PROVIDED MATERIAL ▸
_ _ _ _ _ _ _
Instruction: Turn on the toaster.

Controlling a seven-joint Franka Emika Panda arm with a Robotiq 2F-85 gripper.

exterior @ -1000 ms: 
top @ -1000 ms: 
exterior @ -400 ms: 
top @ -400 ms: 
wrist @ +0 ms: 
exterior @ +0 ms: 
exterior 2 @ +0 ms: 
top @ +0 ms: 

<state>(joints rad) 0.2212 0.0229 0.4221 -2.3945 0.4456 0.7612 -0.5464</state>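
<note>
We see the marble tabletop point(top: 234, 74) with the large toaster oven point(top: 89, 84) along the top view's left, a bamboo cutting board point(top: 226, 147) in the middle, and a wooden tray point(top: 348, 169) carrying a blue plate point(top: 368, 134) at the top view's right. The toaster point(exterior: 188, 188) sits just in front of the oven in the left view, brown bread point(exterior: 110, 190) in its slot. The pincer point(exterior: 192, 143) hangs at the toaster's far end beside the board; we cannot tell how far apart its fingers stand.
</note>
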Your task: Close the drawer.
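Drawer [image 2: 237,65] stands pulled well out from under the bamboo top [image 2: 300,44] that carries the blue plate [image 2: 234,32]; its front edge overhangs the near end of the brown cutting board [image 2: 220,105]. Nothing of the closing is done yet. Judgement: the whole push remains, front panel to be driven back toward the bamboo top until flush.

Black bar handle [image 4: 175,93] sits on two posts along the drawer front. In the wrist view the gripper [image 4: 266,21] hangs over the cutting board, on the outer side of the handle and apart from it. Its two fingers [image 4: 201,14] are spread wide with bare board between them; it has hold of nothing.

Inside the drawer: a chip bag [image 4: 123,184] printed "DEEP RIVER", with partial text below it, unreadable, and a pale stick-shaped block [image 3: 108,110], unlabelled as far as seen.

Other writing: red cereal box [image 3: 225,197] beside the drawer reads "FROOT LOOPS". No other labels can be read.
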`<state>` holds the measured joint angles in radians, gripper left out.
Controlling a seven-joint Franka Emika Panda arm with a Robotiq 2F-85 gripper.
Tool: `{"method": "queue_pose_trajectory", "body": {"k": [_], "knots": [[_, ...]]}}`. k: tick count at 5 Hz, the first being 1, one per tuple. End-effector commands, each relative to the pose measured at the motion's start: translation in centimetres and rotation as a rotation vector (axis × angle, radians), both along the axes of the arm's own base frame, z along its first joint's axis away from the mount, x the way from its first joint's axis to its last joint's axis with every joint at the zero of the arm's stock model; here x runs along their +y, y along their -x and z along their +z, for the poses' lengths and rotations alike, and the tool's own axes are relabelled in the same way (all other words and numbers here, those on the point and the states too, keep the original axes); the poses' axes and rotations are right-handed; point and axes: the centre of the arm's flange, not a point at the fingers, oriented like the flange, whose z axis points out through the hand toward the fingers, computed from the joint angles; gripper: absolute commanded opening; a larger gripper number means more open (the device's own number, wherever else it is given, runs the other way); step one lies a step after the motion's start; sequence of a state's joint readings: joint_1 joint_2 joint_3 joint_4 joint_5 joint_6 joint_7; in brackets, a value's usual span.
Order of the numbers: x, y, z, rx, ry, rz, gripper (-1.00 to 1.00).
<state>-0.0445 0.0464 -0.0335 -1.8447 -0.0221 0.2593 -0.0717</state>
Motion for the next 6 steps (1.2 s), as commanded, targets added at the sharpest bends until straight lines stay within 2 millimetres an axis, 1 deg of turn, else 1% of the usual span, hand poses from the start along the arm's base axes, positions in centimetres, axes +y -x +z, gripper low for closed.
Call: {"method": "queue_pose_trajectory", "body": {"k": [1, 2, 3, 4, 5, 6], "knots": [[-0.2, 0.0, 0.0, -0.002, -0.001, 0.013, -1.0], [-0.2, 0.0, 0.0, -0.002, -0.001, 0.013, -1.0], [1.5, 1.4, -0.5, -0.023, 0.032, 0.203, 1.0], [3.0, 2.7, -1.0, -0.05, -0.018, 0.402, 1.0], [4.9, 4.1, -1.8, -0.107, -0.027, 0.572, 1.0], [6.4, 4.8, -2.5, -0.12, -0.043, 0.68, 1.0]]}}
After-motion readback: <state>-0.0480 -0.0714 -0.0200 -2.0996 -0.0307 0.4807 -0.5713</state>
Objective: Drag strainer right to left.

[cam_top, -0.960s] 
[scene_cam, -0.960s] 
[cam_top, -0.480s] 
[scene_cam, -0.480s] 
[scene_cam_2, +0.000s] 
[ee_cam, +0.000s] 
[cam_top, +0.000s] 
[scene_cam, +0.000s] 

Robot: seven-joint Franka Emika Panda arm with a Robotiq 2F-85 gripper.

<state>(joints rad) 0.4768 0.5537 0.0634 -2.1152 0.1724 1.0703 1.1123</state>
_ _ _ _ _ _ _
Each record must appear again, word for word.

Instruction: Turn on the toaster.

Controlling a seven-joint Franka Emika Panda arm with a Robotiq 2F-85 gripper.

exterior @ -1000 ms: 
top @ -1000 ms: 
exterior @ -400 ms: 
top @ -400 ms: 
wrist @ +0 ms: 
exterior @ +0 ms: 
exterior 2 @ +0 ms: 
top @ +0 ms: 

<state>(joints rad) 0.2212 0.0229 0.4221 -2.3945 0.4456 0.7612 -0.5464</state>
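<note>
We see the marble tabletop point(top: 234, 74) with the large toaster oven point(top: 89, 84) along the top view's left, a bamboo cutting board point(top: 226, 147) in the middle, and a wooden tray point(top: 348, 169) carrying a blue plate point(top: 368, 134) at the top view's right. The toaster point(exterior: 188, 188) sits just in front of the oven in the left view, brown bread point(exterior: 110, 190) in its slot. The pincer point(exterior: 192, 143) hangs at the toaster's far end beside the board; we cannot tell how far apart its fingers stand.
</note>
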Your task: Close the drawer.
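Drawer [image 2: 237,65] stands pulled well out from under the bamboo top [image 2: 300,44] that carries the blue plate [image 2: 234,32]; its front edge overhangs the near end of the brown cutting board [image 2: 220,105]. Nothing of the closing is done yet. Judgement: the whole push remains, front panel to be driven back toward the bamboo top until flush.

Black bar handle [image 4: 175,93] sits on two posts along the drawer front. In the wrist view the gripper [image 4: 266,21] hangs over the cutting board, on the outer side of the handle and apart from it. Its two fingers [image 4: 201,14] are spread wide with bare board between them; it has hold of nothing.

Inside the drawer: a chip bag [image 4: 123,184] printed "DEEP RIVER", with partial text below it, unreadable, and a pale stick-shaped block [image 3: 108,110], unlabelled as far as seen.

Other writing: red cereal box [image 3: 225,197] beside the drawer reads "FROOT LOOPS". No other labels can be read.
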`<state>` holds the measured joint angles in radians, gripper left out.
Controlling a seven-joint Franka Emika Panda arm with a Robotiq 2F-85 gripper.
Tool: `{"method": "queue_pose_trajectory", "body": {"k": [_], "knots": [[_, ...]]}}`. k: tick count at 5 Hz, the first being 1, one per tuple. End-effector commands, each relative to the pose measured at the motion's start: translation in centimetres and rotation as a rotation vector (axis × angle, radians), both along the axes of the arm's own base frame, z along its first joint's axis away from the mount, x the way from its first joint's axis to its last joint's axis with every joint at the zero of the arm's stock model; here x runs along their +y, y along their -x and z along their +z, for the poses' lengths and rotations alike, and the tool's own axes are relabelled in the same way (all other words and numbers here, those on the point and the states too, keep the original axes); the poses' axes and rotations are right-handed; point and axes: the centre of the arm's flange, not a point at the fingers, oriented like the flange, whose z axis points out through the hand toward the fingers, computed from the joint angles; gripper: absolute commanded opening; a larger gripper number means more open (the device's own number, wherever else it is given, runs the other way); step one lies a step after the motion's start; sequence of a state's joint readings: joint_1 joint_2 joint_3 joint_4 joint_5 joint_6 joint_7; in brackets, a value's usual span.
Order of the numbers: x, y, z, rx, ry, rz, gripper (-1.00 to 1.00).
<state>-0.0445 0.0464 -0.0335 -1.8447 -0.0221 0.2593 -0.0717</state>
Motion for the next 6 steps (1.2 s), as commanded, targets added at the sharpest bends until straight lines stay within 2 millimetres an axis, 1 deg of turn, else 1% of the usual span, hand poses from the start along the arm's base axes, positions in centimetres, axes +y -x +z, gripper low for closed.
Call: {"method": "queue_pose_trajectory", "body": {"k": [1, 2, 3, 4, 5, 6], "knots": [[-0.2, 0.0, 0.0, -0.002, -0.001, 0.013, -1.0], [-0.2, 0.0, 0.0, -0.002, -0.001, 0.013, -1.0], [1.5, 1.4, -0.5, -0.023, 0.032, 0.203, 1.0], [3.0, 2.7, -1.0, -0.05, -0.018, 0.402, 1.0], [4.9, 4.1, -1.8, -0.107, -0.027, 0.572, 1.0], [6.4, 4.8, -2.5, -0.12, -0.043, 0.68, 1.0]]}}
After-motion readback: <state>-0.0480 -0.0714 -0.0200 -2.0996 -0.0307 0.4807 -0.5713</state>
Objective: Drag strainer right to left.

[cam_top, -0.960s] 
[scene_cam, -0.960s] 
[cam_top, -0.480s] 
[scene_cam, -0.480s] 
[scene_cam_2, +0.000s] 
[ee_cam, +0.000s] 
[cam_top, +0.000s] 
[scene_cam, +0.000s] 

Robot: seven-joint Franka Emika Panda arm with a Robotiq 2F-85 gripper.

<state>(joints rad) 0.4768 0.5537 0.0634 -2.1152 0.1724 1.0703 1.1123</state>

The exercise asks for nothing more.